I'm a planner.  You know this, right?  I have to be able to plan out my meals for the week so that I know what to shop for.  Nothing drives me crazier than wanting to make a dish and discovering I'm missing That One Ingredient.  Argh!!

But life has been topsy-turvy though since Kieran was born so my meal planning isn't as stellar as it used to be.  I have a bunch of meals in the freezer but I'm trying to space those out so they last as long as possible.  So there have been days where the calendar remained blank for that day's dinner.  Those days I have all day to obsess about what to make based on what I have available.  Sometimes that's fun.  Sometimes, not so much.

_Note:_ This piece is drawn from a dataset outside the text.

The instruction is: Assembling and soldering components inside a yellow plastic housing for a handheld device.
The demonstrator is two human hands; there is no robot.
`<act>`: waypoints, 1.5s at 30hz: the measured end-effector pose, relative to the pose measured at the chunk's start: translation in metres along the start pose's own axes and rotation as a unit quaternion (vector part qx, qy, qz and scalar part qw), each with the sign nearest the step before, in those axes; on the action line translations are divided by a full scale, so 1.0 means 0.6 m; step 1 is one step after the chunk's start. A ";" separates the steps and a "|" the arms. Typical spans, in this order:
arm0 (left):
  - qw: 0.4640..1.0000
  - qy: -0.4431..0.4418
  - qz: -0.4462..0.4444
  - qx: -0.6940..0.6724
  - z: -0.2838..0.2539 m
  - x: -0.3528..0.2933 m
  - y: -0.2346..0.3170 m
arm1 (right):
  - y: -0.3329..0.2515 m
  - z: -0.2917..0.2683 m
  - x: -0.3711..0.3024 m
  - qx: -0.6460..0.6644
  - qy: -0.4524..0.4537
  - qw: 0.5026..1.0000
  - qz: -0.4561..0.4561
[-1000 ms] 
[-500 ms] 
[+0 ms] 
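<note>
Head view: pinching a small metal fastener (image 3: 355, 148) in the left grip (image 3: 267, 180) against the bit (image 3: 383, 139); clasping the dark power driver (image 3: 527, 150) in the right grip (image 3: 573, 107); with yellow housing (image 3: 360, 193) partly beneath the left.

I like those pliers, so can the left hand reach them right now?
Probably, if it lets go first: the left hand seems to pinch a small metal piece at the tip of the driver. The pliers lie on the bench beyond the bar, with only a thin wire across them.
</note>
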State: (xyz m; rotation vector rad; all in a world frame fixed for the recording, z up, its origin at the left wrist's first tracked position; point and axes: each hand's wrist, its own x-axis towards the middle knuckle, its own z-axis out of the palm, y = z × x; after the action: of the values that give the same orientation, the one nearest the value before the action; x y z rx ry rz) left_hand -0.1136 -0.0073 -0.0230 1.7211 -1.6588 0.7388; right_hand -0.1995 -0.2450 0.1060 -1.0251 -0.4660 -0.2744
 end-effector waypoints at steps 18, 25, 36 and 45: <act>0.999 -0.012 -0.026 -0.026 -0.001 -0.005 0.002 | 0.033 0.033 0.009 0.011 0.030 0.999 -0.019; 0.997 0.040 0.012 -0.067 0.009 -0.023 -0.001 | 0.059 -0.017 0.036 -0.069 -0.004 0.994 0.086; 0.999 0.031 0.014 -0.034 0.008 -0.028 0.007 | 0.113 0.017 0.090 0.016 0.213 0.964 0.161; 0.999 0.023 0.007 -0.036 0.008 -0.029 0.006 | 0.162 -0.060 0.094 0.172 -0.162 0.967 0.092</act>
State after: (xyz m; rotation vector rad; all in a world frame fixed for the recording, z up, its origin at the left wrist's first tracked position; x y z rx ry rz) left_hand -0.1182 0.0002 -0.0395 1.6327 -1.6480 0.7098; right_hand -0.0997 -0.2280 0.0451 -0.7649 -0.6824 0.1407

One day I got lucky though.  A friend of mine posted a link to a recipe she was trying out, and in looking it over, I realized that I could make it too WITHOUT heading to the store first!  Excellent!!

Chicken Biryani
Recipe adapted from Confections & Musings 

2 tsp canola oil
1 lb boneless, skinless chicken breasts, cut into 1-inch pieces
1 cup chopped onion (about 1 medium onion)
1 jalapeño pepper, seeded and minced [I made this optional since I didn't have one handy]
1 tsp minced fresh ginger
1 1/2 teaspoons garam masala 
3/4 teaspoon ground cumin
1/2 teaspoon salt
2 garlic cloves, minced
2 cups chopped plum tomato [Or be like me and use a drained can of petite diced tomatoes]
1 cup uncooked basmati rice [I used whatever I had in my pantry canister]
1/3 cup raisins
1 3/4 cup low-sodium chicken stock
1/4 cup chopped fresh cilantro [optional but it REALLY brightens the flavor if you have it]
1/4 cup sliced almonds [optional but that little crunch adds awesome]
4 lime wedges

1.  Heat oil in a large nonstick skillet over medium-high heat. Add chicken to pan; sauté about 3 minutes. Add onion and jalapeño and cook another 3 minutes.
Psst! It's easier to cut up chicken while it's still a little frozen.

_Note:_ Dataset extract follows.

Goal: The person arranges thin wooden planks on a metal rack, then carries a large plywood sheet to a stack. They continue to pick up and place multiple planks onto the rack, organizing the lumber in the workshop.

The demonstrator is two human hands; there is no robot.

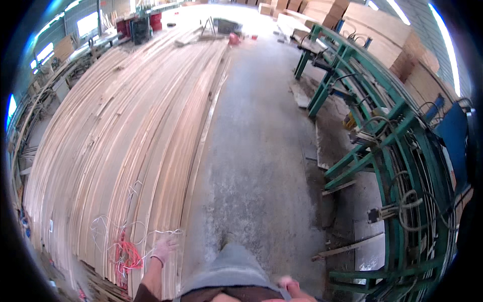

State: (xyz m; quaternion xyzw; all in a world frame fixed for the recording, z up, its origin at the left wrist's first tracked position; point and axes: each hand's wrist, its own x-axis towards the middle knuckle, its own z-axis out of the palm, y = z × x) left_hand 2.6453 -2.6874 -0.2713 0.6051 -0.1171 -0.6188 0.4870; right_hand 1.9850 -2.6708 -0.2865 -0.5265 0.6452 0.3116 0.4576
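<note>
My left hand [165,247], in a pale glove, is over the near right edge of a wide stack of long wooden boards [146,126]. Its fingers are spread, with nothing visible in them. White string [143,232] lies in loose loops on the boards beside that hand. A tangle of red-orange strapping [128,255] sits just left of my left wrist. At the lower edge, close to my body, my right hand [289,285] hangs above the floor. It is small and blurred, and its fingers cannot be made out clearly.
A concrete floor [251,151] runs ahead between the boards and a long green metal frame machine [392,151] with hoses on the right. Stacked timber [377,35] stands behind the machine. A loose wooden strip [347,246] lies near its legs. Red drums [155,21] stand far left.
</note>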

2.  Add ginger, garam masala, cumin, salt, and garlic; sauté 30 seconds. Add tomato, rice, raisins, and broth; bring to a boil. Cover, reduce heat, and simmer 15 minutes or until rice is tender.
I keep my ginger peeled and in the freezer.  Lasts longer that way.


3.  Stir in cilantro. Sprinkle with almonds; serve with lime wedges.
Oooohhhhh delicious!

If you don't have Garam Masala on-hand, I'd really recommend getting it.  It's AMAZING and becoming more popular so you should be able to find it with the spices at your grocery store.  Otherwise you probably could make some of it yourself, since it's a blend of cinnamon, cumin, coriander, nutmeg, and other more common spices.

This dish is YUMMY.  So yummy in fact that I cannot wait to make this again, this time using more of the ingredients I felt were optional, especially the jalapeno.  If you aren't a fan of the heat though, leaving it out is just fine.  Because of the blend of spices in Garam Masala, you have this flavor that's somewhere between sweet (from the cinnamon) and spicy, but not HOT spicy.